- Aim of the task
Of the entries below, return only those lines from the line with "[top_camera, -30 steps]" to the line with "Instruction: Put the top", exactly, both included.

- Data for review
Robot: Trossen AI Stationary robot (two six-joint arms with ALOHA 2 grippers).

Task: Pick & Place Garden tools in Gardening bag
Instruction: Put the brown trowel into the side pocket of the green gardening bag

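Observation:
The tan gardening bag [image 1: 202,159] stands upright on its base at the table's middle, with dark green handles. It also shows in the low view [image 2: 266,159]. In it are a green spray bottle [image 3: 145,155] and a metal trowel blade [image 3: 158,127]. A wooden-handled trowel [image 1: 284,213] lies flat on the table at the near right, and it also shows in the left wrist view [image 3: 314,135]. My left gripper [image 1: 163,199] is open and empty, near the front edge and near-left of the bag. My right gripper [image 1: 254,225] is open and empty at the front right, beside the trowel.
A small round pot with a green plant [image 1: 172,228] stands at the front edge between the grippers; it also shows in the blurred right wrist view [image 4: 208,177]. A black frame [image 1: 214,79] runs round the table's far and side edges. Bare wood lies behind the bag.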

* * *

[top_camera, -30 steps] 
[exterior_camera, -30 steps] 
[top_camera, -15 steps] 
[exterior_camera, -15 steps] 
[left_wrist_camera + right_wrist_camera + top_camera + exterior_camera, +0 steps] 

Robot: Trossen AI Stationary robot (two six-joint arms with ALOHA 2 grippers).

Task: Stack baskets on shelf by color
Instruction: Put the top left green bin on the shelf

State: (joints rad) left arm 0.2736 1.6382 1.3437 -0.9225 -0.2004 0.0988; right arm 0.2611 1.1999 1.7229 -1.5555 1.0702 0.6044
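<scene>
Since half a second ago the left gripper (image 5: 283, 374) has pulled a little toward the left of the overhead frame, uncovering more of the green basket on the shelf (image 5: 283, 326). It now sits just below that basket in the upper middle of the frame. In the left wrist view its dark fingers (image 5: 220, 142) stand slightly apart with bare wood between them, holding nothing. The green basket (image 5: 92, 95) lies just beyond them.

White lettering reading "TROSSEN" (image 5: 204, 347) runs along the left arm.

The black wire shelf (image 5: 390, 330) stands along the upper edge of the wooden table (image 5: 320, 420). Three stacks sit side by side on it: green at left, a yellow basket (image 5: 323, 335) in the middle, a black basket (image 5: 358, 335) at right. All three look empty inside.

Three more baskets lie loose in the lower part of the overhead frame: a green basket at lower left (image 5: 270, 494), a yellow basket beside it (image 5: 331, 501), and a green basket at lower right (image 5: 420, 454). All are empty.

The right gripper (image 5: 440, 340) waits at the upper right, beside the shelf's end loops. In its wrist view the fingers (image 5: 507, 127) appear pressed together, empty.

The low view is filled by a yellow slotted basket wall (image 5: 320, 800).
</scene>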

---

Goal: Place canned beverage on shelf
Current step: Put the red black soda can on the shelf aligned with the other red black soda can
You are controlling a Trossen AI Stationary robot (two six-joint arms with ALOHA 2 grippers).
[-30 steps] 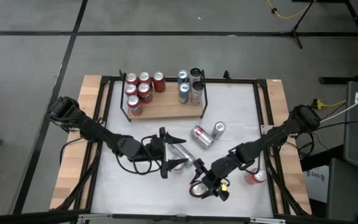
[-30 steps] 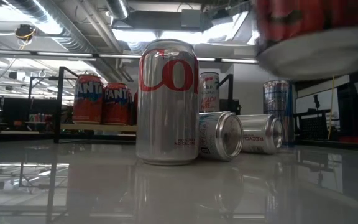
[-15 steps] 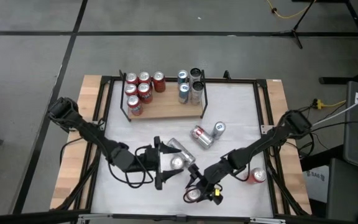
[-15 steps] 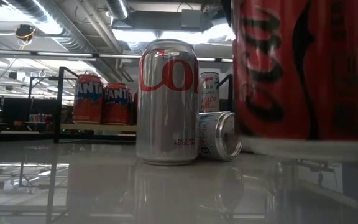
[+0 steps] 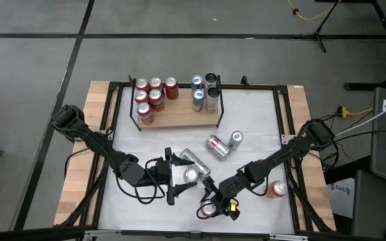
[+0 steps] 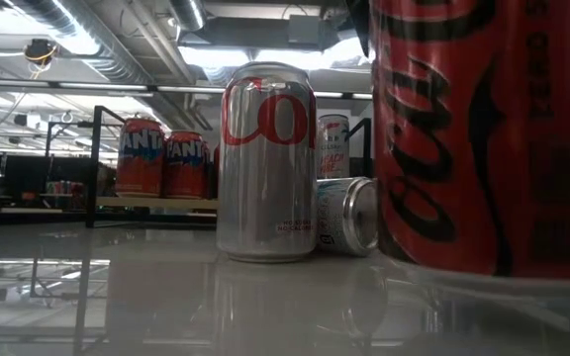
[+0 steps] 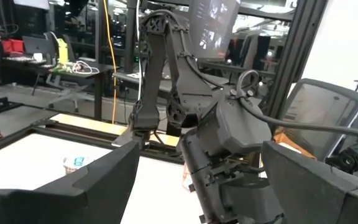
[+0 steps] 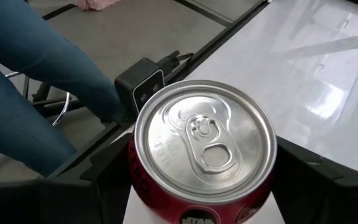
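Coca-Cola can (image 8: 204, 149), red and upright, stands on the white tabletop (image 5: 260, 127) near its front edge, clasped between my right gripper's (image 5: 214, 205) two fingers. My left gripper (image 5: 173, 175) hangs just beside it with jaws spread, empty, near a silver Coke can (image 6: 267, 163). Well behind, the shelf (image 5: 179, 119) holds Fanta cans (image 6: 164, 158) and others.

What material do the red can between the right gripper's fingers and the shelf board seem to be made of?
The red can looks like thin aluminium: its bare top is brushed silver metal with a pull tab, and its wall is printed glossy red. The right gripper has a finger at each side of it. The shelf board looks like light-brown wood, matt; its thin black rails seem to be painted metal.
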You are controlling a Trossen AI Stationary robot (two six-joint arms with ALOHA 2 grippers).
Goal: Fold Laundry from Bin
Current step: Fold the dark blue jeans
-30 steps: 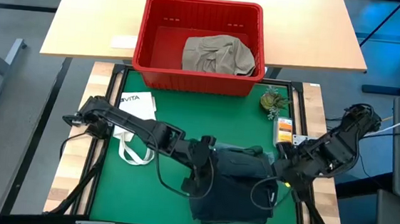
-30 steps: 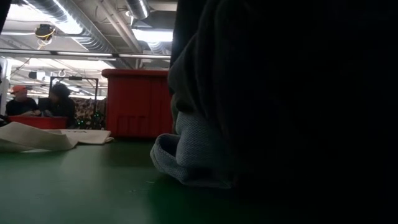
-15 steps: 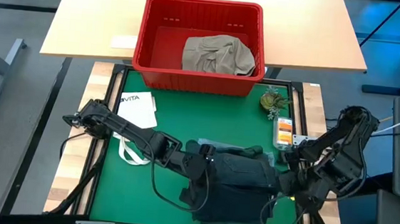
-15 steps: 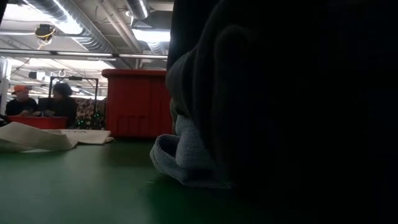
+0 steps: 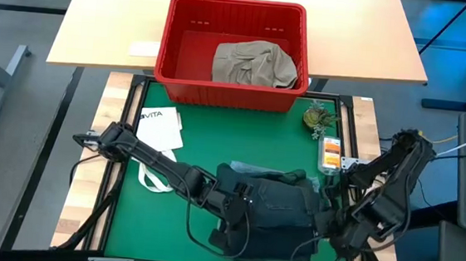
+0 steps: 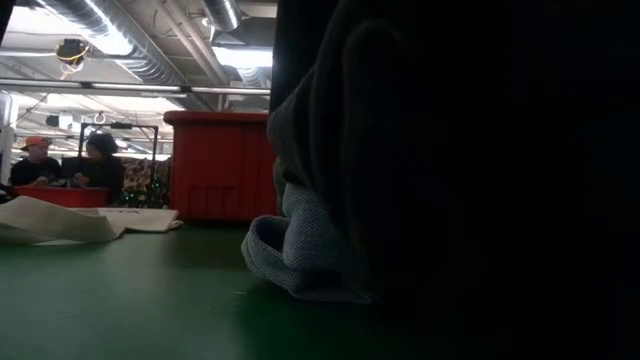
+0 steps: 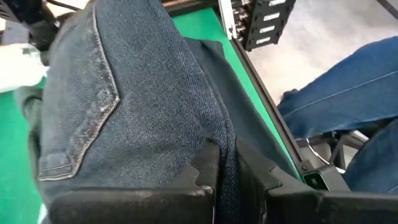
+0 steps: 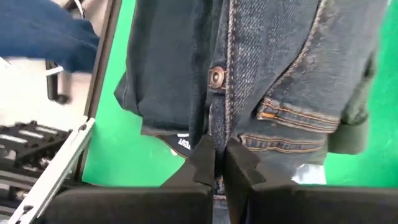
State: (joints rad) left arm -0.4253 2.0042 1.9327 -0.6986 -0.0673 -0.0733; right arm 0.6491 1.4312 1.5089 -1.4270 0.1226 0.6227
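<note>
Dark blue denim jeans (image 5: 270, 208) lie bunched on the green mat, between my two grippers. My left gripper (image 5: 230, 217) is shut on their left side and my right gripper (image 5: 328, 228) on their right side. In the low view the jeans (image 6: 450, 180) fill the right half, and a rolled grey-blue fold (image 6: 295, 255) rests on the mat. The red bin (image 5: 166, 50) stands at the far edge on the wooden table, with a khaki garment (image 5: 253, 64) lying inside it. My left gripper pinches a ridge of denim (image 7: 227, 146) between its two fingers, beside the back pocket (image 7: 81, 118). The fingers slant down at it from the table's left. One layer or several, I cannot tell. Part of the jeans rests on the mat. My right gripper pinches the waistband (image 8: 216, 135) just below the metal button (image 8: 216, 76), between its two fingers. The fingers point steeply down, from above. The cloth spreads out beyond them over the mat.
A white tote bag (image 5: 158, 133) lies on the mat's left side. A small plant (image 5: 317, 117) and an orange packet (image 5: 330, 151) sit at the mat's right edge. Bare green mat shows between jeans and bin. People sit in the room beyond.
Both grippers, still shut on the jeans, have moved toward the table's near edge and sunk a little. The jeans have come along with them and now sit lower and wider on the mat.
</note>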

- Written response
[top_camera, -30 steps] 
[exterior_camera, -30 steps] 
[top_camera, -15 steps] 
[exterior_camera, -15 steps] 
[left_wrist_camera + right_wrist_camera + top_camera + exterior_camera, +0 steps] 

Robot: Trossen AI Stationary robot (two six-joint arms with ALOHA 2 grippers).

Task: Stack baskets on shelf by color
Instruction: Put the top left green bin on the shelf

The complete answer has been presented.